Government under pressure to reveal Afghan refugee plan
The UK government is being urged to help provide safe routes out of Afghanistan for people at risk from violence and reprisals by the Taliban.
Labour leader Sir Keir Starmer said there was an obligation to help those who had aided UK forces, and a need to "assert the human rights of everyone".
Parliament is to be recalled on Wednesday to discuss the situation.
The government says it has capacity to remove at least 1,000 people a day from Afghanistan and is promising new plans.
Asked how many refugees the UK would take from Afghanistan, Foreign Secretary Dominic Raab wouldn't give a figure, but said "we are obviously a big-hearted nation" and added that the government was "working very carefully on what kind of further commitment we might make".
Mr Raab said "everyone" had been "caught by surprise by the pace and the scale of the Taliban takeover" in Afghanistan.
He said 150 British nationals are due to arrive in the UK in the early hours of Tuesday morning, and that there would be 350 further arrivals of both British and Afghan nationals in "the days that come".
This is in addition to the 289 Afghan nationals that have been "delivered" over the last week, he said.
The BBC has been told that officials are looking at a response similar to the Syrian resettlement scheme from 2014 - which saw the UK accept refugees in the greatest need, including survivors of violence, and women and children.
US forces have secured the perimeter of Kabul airport, from where hundreds are trying to flee following the Taliban seizing control of virtually the whole country.
But several deaths have been reported amid chaotic scenes.
The United Nations Security Council is meeting in an effort to avert what has been described as a possible "humanitarian catastrophe".
On Monday, the Ministry of Defence said a further 200 UK troops would be sent to Kabul, to take the total British armed forces presence to 900.
It added that a "small number" of RAF aircraft are being diverted from other operations to help the evacuation effort.
But many Afghan interpreters and others who have worked with Nato forces in the 20 years since the previous Taliban government was ousted are in fear of their lives.
Speaking on a visit to Wolverhampton, Sir Keir said Mr Johnson had to "step up to the plate and show some leadership, some urgency".
He added that the UN had to make "an assertion of the human rights of everyone in Afghanistan... particularly women and girls" and reach "an agreement on safe and legal routes for refugees".
As the government scrambles to get people out of Afghanistan, ministers are engaged in an exercise of mitigation, as events unfold in Kabul beyond their control.
But they will want to show they have some sort of grip on the crisis, by successfully evacuating British passport holders - and eligible Afghans who've worked with the British authorities.
However as an emotional defence secretary today admitted, not everyone will get out.
On refugees, with many Afghans expected to try and flee, Downing Street won't give potential numbers but says it will set out its approach to wider asylum claims in the coming days.
More broadly, the government is still insisting that, once the Americans decided to go, it wasn't feasible for the UK to stay and act unilaterally.
But this, as well as Britain's broader approach to foreign policy over the last two decades, will all be up for discussion when Parliament is recalled on Wednesday.

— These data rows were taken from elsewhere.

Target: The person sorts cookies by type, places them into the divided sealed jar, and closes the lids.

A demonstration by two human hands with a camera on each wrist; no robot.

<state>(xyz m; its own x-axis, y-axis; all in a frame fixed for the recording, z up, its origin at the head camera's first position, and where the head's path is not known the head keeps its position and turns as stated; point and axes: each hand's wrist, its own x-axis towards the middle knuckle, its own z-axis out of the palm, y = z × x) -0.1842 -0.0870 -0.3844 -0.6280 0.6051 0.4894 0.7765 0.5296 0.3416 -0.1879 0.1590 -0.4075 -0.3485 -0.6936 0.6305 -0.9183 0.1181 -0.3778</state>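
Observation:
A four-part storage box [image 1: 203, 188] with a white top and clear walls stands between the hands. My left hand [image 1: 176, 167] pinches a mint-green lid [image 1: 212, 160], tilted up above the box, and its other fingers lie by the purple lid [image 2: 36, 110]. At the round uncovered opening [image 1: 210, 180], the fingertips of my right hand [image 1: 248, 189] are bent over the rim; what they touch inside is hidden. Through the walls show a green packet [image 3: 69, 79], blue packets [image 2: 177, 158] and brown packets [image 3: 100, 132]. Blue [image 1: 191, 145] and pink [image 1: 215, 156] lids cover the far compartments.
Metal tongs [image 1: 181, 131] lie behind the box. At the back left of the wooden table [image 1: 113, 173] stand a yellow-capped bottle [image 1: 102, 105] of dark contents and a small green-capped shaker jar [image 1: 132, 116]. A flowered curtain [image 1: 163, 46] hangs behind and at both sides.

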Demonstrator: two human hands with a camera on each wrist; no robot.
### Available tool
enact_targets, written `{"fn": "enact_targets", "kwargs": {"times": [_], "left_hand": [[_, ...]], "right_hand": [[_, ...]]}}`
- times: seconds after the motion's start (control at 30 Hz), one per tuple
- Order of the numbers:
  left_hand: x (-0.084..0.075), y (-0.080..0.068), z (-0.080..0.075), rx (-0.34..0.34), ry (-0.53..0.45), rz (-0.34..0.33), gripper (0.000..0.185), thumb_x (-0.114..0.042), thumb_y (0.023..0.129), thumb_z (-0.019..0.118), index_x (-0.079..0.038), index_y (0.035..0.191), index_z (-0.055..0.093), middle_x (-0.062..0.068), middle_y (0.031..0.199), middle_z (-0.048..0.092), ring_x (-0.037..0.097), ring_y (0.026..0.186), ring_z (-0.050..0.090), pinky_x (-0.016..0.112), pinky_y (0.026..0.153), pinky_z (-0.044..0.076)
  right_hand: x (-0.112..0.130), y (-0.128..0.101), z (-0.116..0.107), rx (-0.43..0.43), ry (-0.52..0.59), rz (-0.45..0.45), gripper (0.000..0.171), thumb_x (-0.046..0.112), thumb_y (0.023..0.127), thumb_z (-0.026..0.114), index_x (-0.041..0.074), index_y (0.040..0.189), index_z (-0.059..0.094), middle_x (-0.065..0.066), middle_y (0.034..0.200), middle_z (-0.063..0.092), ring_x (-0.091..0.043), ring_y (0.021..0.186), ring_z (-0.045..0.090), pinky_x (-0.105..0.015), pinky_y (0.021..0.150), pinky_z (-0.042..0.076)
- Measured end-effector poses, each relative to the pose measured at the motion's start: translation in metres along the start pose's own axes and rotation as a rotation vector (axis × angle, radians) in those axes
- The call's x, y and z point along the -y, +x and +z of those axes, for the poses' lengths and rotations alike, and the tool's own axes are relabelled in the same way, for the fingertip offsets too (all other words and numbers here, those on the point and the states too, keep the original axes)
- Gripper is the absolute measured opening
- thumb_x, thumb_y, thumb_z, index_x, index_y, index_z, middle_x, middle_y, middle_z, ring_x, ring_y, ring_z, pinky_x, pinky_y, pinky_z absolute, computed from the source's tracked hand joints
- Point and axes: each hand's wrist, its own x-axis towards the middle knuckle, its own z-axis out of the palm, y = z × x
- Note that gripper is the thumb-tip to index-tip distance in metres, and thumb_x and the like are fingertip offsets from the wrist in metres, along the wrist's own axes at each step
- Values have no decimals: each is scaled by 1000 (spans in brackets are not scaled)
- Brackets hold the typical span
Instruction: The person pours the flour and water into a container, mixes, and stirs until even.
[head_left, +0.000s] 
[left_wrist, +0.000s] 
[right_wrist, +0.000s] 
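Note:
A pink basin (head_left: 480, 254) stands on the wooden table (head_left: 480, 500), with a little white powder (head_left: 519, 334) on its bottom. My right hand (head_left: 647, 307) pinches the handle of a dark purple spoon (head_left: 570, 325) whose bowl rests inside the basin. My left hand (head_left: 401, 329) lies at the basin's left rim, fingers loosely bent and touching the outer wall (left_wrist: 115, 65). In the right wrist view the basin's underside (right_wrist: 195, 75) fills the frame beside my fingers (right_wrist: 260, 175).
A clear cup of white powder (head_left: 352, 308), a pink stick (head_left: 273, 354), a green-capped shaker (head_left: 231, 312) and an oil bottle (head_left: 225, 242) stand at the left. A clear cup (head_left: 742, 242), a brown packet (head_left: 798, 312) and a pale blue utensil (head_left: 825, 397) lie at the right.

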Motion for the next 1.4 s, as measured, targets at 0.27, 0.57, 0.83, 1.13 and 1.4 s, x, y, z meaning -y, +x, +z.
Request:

That may feel a little late as, in Afghanistan, things seem to be changing hour by hour.
Sir Keir also said: "We need to get UK nationals out. But we also have an obligation to all of those Afghans who helped and assisted the UK.
"We shouldn't have nice distinctions between this type of help and that type of help. If those in Afghanistan have helped us, the UK, in our work in Afghanistan, we have an obligation to them."
Last week the government said about 2,000 Afghan "people we have an obligation to" would also be transported to the UK, joining about 3,000 who have already been taken out of the country.
Defence Secretary Ben Wallace told the BBC the biggest barrier to increasing the rate of evacuation was not a lack of capacity on planes but "how quickly" people could be processed by officials.
"Our flights, our planning and coming in and out and soon if we manage to keep it in the way we're planning to, we should have capacity for over 1,000 people a day to exit to the UK," he said.
Mr Wallace also said the rules had changed to allow more contractors who had served British forces into the UK.
Further plans have been promised over the next few days.
But, appearing on LBC radio, Mr Wallace was close to tears as he admitted that "some people won't get back".
Foreign forces are pulling out of Afghanistan following a deal between the US and the Taliban militants.
The Taliban has pledged not to allow Afghanistan to become a base for terrorists who could threaten the West.